3rd August – “The southern right whale expedition continues… Tuesday was not a good day in terms of equipment. The day started with the carry handle on Mark’s camera breaking due to metal fatigue and R1mil worth of camera and housing bouncing onto the concrete from almost 1.5m up. Fortunately those Nauticam housings are tough and despite the massive impact there was no damage to housing or port! Then on the last drone flight of the day I was tracking baitballs and sharks in the surf and let the battery level drop too low. Realising that the drone would not make it all the way back to the boat I elected to land it on the beach rather than have it give up halfway back and fall into the water. There followed a two hour adventure consisting of map reading, GPS tracking, 4x4ing and hiking which ended in a successful recovery of an undamaged drone! Late in the evening it was back to Cape Town, waking up to make my vote count this morning and then back to Hermanus to find the ocean had become a blown out frothy seething mess. Derick and I headed up the mountains behind Voelklip instead and enjoyed some spectacular views of Walker Bay.”

jean tresfon (3)

5th August – “Two days of strong westerly winds combined with very large swells has now resulted in zero visibility conditions in the waters around Hermanus. There is not even a pretense of any visibility, the water is a lovely pea-soup green and I’ve seen dams with clearer water. Since we are here to film southern right whales underwater obviously this is not ideal! Arrived back at the harbour at midday after a few hours of being bashed around by the ocean with the shutter count the same as when we departed and decided to walk off the frustration by hiking up to Galpin Peak in the Fernkloof Nature Reserve. Stunning route with amazing vistas! Balance and perspective restored, now to formulate a new plan of action…”

jean tresfon (2)

 

Facts about the southern right whale

They were hunted mercilessly but have been protected since 1934, and there are now more than 4000 of these, most of which visit the South African coastline between June and November. The feeding grounds for Southern Right whales is in Antarctica, and they come to the sheltered waters of the Cape to breed, calf and suckle their young.

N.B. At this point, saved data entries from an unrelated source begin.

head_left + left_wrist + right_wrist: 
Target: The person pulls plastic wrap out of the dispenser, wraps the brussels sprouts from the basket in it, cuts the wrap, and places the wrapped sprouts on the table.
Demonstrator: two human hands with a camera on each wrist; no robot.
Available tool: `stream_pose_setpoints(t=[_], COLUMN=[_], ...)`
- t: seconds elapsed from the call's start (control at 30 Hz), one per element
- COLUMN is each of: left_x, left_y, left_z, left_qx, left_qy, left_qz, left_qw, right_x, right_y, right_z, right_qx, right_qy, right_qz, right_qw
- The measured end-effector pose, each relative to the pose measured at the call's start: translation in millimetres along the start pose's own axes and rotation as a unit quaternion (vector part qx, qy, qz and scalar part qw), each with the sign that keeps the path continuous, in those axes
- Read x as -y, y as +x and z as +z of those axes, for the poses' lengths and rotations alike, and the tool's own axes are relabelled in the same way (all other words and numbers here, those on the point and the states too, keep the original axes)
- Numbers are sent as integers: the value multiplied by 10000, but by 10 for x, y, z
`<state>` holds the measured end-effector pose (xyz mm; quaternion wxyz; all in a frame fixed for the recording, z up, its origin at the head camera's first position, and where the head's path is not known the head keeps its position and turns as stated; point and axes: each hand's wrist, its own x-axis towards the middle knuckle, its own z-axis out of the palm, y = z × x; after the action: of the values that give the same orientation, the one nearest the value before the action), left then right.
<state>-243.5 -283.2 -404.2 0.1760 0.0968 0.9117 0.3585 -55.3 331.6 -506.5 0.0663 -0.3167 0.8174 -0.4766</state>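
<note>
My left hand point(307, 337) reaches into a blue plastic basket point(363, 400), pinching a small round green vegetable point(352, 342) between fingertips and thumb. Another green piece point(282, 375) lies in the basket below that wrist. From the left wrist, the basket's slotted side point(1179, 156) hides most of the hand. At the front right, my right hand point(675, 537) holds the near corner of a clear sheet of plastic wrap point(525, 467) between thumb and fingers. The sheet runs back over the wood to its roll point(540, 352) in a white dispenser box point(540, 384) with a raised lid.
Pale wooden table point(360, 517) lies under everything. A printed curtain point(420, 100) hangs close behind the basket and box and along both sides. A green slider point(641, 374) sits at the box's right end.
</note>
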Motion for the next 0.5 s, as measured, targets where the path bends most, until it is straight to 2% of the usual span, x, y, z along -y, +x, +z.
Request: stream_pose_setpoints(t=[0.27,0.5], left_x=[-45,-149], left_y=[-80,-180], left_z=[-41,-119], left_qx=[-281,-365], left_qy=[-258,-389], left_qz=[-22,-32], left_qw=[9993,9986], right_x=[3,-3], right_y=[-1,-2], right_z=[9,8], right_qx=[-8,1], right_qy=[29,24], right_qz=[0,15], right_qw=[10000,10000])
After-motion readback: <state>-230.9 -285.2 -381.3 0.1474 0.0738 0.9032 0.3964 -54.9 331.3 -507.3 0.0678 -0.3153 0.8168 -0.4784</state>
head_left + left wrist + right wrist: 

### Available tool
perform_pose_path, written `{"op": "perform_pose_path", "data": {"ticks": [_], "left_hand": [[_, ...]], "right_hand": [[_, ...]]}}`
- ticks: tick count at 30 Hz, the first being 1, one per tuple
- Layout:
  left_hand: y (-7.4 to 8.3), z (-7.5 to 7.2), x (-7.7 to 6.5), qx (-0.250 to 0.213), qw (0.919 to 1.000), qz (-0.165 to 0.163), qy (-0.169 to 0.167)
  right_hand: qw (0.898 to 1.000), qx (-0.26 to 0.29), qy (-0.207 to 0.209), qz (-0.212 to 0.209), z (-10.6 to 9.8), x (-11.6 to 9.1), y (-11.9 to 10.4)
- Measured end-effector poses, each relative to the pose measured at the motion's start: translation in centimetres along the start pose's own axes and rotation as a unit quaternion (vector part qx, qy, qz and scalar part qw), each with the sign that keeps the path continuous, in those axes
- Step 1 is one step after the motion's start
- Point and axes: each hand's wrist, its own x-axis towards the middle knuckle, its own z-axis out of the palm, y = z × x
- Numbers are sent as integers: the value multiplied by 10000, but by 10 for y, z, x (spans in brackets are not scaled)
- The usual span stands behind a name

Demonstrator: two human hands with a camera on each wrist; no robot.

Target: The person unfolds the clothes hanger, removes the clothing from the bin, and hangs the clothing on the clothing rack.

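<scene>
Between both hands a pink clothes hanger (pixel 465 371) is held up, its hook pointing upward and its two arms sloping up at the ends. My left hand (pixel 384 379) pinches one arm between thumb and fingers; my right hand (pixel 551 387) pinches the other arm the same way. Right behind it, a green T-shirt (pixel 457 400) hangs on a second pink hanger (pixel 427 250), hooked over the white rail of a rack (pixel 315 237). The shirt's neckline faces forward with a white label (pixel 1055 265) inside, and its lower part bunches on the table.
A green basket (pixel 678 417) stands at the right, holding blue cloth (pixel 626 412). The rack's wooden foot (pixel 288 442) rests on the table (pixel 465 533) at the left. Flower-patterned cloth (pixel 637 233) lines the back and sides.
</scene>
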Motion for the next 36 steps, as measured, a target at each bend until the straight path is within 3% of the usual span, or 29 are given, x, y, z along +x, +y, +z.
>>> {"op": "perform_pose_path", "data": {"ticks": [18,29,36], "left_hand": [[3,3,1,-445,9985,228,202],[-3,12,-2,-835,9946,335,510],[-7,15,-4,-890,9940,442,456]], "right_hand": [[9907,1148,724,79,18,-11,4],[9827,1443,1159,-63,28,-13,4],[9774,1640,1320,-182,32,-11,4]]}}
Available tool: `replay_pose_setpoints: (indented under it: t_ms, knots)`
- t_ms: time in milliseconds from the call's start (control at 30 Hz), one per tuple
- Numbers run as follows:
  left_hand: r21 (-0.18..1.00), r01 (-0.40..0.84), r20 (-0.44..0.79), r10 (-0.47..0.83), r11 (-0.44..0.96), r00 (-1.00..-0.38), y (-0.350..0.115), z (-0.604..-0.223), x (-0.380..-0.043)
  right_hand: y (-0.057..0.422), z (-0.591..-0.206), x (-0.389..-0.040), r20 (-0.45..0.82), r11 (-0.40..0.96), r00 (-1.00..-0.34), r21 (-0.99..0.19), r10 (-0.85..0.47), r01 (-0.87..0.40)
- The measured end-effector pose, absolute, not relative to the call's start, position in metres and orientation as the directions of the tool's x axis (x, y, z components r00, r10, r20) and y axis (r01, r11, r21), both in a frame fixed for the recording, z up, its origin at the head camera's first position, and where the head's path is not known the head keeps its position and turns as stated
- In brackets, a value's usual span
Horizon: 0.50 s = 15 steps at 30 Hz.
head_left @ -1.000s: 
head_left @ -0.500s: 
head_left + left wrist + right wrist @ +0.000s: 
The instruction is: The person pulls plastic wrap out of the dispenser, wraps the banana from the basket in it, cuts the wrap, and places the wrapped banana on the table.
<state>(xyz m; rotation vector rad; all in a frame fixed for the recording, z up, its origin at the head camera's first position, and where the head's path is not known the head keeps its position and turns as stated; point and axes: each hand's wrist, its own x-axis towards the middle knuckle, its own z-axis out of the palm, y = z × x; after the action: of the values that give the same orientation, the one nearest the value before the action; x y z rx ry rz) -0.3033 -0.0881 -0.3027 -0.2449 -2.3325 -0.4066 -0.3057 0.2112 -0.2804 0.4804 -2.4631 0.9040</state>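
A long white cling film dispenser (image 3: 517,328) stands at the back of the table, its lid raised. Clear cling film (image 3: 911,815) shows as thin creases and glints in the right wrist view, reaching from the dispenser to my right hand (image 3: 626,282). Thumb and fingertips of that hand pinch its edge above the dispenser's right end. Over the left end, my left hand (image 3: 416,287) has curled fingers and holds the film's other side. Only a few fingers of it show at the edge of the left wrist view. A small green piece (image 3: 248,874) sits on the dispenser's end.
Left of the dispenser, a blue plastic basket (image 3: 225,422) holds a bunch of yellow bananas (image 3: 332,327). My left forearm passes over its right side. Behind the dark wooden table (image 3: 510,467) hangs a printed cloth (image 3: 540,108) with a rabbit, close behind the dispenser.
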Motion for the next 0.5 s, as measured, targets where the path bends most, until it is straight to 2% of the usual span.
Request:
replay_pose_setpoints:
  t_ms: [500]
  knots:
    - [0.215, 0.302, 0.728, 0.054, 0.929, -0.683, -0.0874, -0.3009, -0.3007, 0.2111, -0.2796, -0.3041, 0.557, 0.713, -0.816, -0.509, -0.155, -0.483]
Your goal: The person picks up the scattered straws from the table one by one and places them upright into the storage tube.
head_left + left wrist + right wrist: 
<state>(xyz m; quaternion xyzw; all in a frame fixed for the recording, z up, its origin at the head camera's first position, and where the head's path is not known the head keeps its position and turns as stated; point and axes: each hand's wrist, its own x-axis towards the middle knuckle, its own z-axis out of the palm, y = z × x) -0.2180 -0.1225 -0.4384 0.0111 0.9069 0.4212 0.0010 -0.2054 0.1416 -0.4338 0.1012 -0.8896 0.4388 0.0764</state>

Whales give birth once ever three years. The gestation period is 12 months, and the suckling period is 6 months during which time the calf consumes up to 200 litres of milk per day. In the breeding season, cows and calves can be seen breaching together, which suggests this may be a learned activity.

Booking a charter to see southern right whales

If you have special requirements then get in touch with a specialist operator. Generally all boats will have 50 meter viewing limits but there are times when the whales will approach the boats. This is winter in the Cape and weather can change very quickly from clear, windless days with crystal clear visibility to storm conditions churned up by westerly cold fronts. I suggest having an open plan for arrangements.  I would avoid going on one of the large whale watching boats, and if you are prone to being seasick then start a regimen of anti-nausea pills at least 24 hours before setting off.

Other photographic highlights at this time of year

There are plenty of great photographic opportunities in the Cape, and we can offer some good suggestions for photographers in the region. Of course, this is also the time when the Cape Floral Kingdom (the smallest but most diverse of the 6 Floral Kingdoms) lights up with flowers and attracts myriad birds and insects. The flowering season starts in Namaqualand at this time too.